How the Unorganized Become Organized
The first obstacle you face when your student does not have innate organizational skills is that helping your student become organized will take some time.
The second is that finding a method that works may involve a lot of trial and error.
Developing organizational skills takes time, effort, and cooperation to become habits. The goal is to develop skills that your student can incorporate into their normal habits and will help them. Continue to encourage your student when they don’t get it right and remind them to start again and keep trying.
Tips for Getting Organized:
First and foremost you must give your student the ownership of any change that needs to happen. Only your student can tell you what will and what won’t work for them or what they are or are not willing to try. If they do not like they plan put in place, then they will be less likely to put effort into changing their routine to incorporate that plan. Instead, experiment with finding several techniques for your student to choose from.
Pick one place designated for studying with as few distractions as possible.
Keep a chart of their classes close by so they can go down the list when they sit down to study to jog their memory about assignments.
Keep a chore list of what to pack to get ready for school when they are done studying.
If your student has block schedules then keep an A-day list and a B-day list.
Set a consistent time for studying.
The more structure you can put into studying at night and preparing for the next day, the better prepared they will be for the next day.

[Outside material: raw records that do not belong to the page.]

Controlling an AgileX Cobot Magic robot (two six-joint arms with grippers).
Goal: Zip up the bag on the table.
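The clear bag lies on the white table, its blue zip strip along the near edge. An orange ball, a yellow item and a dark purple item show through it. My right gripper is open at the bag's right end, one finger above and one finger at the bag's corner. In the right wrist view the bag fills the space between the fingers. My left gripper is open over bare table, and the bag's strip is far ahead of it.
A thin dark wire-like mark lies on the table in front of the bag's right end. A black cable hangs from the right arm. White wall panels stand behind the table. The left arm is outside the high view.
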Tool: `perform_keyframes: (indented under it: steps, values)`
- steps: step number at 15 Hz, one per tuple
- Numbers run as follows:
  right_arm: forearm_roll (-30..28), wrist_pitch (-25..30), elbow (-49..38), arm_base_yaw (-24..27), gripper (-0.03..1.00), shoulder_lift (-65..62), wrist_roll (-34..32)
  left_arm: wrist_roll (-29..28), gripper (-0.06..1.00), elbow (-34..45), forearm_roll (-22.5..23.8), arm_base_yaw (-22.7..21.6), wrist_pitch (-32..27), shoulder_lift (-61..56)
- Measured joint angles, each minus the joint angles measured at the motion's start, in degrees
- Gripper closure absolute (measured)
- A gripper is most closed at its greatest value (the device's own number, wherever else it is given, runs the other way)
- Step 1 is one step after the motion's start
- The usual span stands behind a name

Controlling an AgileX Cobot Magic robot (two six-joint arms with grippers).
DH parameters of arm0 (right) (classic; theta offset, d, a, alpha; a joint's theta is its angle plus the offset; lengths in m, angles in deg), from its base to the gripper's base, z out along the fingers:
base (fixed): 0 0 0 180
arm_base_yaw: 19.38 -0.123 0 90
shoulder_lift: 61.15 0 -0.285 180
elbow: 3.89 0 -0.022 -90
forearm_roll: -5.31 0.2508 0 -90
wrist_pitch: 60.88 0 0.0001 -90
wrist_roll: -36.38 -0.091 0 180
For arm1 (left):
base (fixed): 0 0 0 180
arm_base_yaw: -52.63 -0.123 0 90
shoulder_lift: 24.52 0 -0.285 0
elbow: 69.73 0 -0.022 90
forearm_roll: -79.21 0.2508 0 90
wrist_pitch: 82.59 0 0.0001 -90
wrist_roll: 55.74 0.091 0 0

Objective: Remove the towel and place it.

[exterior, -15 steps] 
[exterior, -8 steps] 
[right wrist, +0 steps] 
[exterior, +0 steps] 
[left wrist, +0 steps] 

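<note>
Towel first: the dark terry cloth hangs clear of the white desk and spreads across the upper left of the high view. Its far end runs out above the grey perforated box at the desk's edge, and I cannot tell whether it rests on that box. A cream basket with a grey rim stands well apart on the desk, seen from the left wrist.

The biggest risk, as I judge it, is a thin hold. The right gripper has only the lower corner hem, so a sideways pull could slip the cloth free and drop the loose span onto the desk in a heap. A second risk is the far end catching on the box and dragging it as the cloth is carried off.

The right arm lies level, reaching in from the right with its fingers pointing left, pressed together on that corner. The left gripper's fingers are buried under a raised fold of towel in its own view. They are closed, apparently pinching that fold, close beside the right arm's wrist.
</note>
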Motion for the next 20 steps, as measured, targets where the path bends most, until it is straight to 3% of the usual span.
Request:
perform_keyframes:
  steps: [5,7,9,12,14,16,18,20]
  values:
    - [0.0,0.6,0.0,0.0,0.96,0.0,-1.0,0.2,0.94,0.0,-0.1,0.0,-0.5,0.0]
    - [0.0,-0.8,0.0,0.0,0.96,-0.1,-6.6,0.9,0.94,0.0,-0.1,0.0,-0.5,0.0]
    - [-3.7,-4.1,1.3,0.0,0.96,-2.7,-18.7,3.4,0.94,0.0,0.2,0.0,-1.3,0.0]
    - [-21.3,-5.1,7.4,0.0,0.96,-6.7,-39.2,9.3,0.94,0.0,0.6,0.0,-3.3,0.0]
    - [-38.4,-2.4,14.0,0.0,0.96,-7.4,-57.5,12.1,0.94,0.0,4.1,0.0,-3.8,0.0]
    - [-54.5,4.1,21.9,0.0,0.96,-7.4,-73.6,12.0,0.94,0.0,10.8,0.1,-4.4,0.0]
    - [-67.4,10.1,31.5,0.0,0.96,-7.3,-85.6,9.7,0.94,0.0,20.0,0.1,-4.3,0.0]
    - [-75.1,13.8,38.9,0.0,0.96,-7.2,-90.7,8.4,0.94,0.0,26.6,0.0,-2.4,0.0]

Color-coding folders by subject is a common technique for keeping papers in the same place.
Designate one side of the folder for assignments that need to be done, and one side of the folder for assignments to be turned.

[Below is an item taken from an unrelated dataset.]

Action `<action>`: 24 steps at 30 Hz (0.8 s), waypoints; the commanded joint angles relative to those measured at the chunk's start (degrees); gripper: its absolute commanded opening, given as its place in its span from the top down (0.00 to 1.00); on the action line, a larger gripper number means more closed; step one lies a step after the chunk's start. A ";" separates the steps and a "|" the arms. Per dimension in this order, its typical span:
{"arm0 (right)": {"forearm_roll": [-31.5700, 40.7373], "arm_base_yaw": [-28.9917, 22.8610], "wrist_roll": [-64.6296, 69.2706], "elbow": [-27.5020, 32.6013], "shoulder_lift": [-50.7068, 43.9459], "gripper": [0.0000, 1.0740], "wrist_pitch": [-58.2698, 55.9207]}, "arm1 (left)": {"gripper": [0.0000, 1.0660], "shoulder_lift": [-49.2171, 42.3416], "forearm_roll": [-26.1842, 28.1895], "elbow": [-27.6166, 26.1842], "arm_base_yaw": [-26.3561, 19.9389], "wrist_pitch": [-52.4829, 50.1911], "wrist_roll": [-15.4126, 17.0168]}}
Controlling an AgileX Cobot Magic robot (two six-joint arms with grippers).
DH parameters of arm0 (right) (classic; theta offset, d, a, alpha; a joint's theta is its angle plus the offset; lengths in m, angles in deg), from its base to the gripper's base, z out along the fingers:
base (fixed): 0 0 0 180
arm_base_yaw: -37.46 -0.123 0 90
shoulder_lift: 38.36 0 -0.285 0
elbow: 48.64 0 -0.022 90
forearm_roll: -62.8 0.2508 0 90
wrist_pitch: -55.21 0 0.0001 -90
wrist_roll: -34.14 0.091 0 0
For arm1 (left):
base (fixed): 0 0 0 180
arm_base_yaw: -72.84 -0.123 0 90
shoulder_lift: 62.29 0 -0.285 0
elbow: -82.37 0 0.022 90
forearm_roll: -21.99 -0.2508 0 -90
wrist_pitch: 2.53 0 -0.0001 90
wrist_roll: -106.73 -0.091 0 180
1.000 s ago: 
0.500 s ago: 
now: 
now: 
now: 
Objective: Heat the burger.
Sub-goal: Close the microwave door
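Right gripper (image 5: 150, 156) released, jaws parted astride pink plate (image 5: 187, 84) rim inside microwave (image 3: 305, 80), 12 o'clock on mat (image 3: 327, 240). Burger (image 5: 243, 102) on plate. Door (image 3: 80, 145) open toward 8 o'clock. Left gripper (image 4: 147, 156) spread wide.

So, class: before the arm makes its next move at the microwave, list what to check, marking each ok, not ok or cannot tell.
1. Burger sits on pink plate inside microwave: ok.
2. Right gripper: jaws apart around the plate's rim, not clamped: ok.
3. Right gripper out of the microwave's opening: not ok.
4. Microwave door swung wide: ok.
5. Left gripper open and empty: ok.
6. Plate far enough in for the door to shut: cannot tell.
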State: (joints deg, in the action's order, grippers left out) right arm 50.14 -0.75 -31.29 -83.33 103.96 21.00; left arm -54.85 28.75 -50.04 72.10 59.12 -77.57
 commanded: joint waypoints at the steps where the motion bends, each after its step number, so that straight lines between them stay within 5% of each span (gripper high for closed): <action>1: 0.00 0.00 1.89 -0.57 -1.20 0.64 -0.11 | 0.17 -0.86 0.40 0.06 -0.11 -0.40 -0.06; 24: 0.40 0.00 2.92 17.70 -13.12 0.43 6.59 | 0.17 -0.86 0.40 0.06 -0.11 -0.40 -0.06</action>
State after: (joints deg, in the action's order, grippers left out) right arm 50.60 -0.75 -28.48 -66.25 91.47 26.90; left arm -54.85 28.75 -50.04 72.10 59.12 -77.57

If your student has block scheduling, keep one binder for all their classes on A-days and another for B-days. When they go to their lockers, they only need to grab one binder.
Help your student decide on a routine that they should follow when they enter their classroom.

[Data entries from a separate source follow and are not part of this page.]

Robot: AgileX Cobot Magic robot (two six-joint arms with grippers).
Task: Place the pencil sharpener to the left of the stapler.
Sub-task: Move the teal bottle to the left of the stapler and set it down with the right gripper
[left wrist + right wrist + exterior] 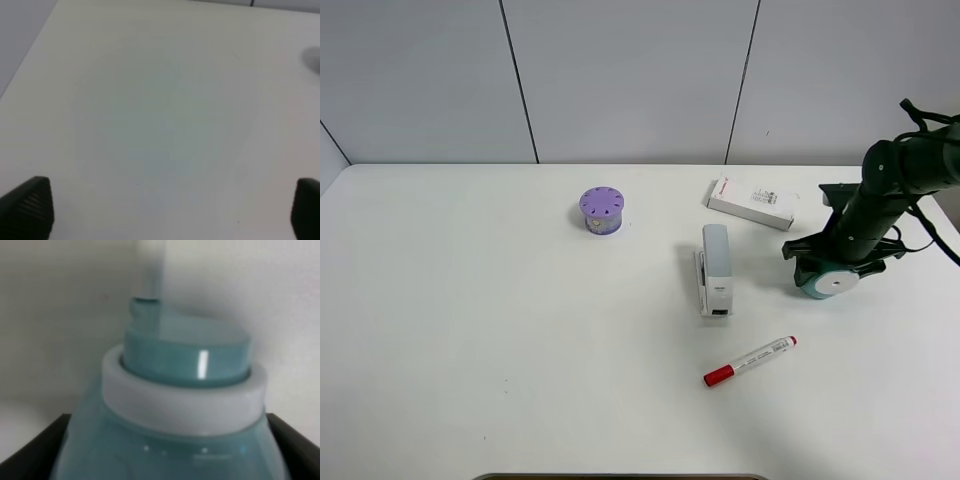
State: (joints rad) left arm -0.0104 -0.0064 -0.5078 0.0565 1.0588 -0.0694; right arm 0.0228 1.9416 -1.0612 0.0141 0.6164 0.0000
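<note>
Two grippers | right gripper point(835, 266) clasps pencil sharpener point(834, 285); left gripper point(170, 210) spread | stapler point(716, 268), box point(750, 203), marker point(750, 361) near

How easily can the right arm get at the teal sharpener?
Very likely yes: the right hand looks closed on the sharpener, one finger against each side, and nothing stands between them.

The pencil sharpener point(170, 440) looked like glossy teal plastic. The table point(470, 300) was smooth and matt. The pads point(30, 205) of the left gripper point(172, 212) were ribbed.
</note>
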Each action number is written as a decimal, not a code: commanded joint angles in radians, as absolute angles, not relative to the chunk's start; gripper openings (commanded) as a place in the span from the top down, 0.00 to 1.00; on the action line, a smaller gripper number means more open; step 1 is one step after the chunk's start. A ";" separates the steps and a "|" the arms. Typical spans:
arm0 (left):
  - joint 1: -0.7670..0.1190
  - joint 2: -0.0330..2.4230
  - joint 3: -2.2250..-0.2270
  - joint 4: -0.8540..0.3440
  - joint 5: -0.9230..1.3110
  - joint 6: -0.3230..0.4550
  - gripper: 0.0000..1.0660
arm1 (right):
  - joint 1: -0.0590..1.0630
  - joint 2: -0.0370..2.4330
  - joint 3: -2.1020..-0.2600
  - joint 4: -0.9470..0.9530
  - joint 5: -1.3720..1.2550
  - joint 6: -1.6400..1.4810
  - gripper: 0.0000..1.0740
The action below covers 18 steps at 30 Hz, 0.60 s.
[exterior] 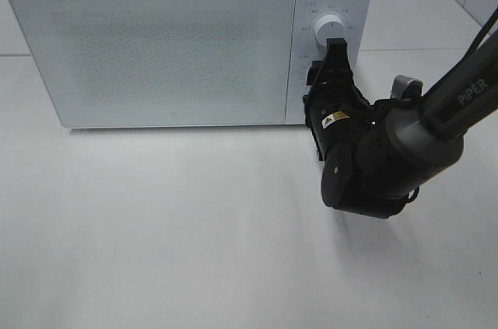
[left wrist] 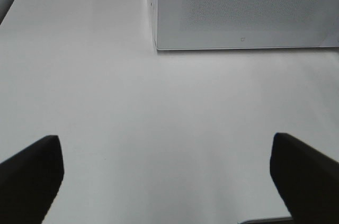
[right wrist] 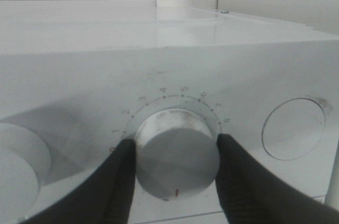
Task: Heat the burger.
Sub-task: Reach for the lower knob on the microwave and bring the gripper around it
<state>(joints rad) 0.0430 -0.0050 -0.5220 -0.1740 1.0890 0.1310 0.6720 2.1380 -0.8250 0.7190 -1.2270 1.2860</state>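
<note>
overhead, the right gripper point(exterior: 336, 47) hides the microwave point(exterior: 156, 41) dial point(right wrist: 177, 155); its wrist view shows both fingers point(right wrist: 119, 181) clamped on it; left gripper point(left wrist: 167, 173) gapes empty

Microwave point(exterior: 156, 49) interior hidden, right claw point(exterior: 336, 46) covering dial point(right wrist: 177, 160)

Right arm point(exterior: 459, 96): your dark arm enters at the right edge of the high view and slants down to a bulky joint right of centre.
Right wrist point(exterior: 366, 166): bent, so that the gripper points toward the upper part of the frame.
Right gripper point(exterior: 335, 46): partly closed; your two fingers point(right wrist: 119, 181) press on opposite sides of a round dial point(right wrist: 177, 155).
Left gripper point(left wrist: 167, 176): jaws spread wide, with one dark fingertip point(left wrist: 32, 176) in each lower corner of its wrist view.
</note>
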 commanded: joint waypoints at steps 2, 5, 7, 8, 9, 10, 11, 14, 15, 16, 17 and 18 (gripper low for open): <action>0.045 -0.024 -0.521 -0.178 1.077 0.129 0.08 | 0.666 2.123 -0.849 0.743 -1.435 1.247 0.62; 0.045 -0.024 -0.521 -0.178 1.077 0.129 0.08 | 0.666 2.123 -0.849 0.743 -1.435 1.247 0.56; 0.045 -0.024 -0.521 -0.178 1.077 0.129 0.08 | 0.666 2.123 -0.849 0.743 -1.435 1.247 0.54; 0.045 -0.024 -0.521 -0.178 1.077 0.129 0.08 | 0.666 2.123 -0.849 0.747 -1.435 1.243 0.49; 0.045 -0.024 -0.521 -0.178 1.077 0.129 0.08 | 0.666 2.123 -0.849 0.747 -1.435 1.243 0.49; 0.045 -0.024 -0.521 -0.178 1.077 0.129 0.08 | 0.666 2.123 -0.849 0.751 -1.435 1.240 0.47; 0.045 -0.024 -0.521 -0.178 1.077 0.129 0.08 | 0.666 2.123 -0.849 0.751 -1.435 1.240 0.47; 0.045 -0.024 -0.521 -0.178 1.077 0.129 0.08 | 0.666 2.123 -0.849 0.762 -1.435 1.229 0.40; 0.045 -0.024 -0.521 -0.178 1.077 0.129 0.08 | 0.666 2.123 -0.849 0.761 -1.435 1.223 0.37; 0.045 -0.024 -0.521 -0.178 1.077 0.129 0.08 | 0.666 2.123 -0.849 0.761 -1.435 1.221 0.37; 0.045 -0.024 -0.521 -0.178 1.077 0.129 0.08 | 0.666 2.123 -0.849 0.761 -1.435 1.221 0.37; 0.045 -0.024 -0.521 -0.178 1.077 0.129 0.08 | 0.666 2.123 -0.849 0.761 -1.435 1.221 0.37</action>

No matter what methods your student uses to stay organized, write down that routine on the inside of their folder. Seeing that list every day will help them to develop their new skills. Also, consider communicating with your student’s teachers so they know about their student’s new organizational efforts. Ask the teacher to help to encourage the student.
With time and dedication, your child will soon develop the skills to stay organized and build their confidence about studying.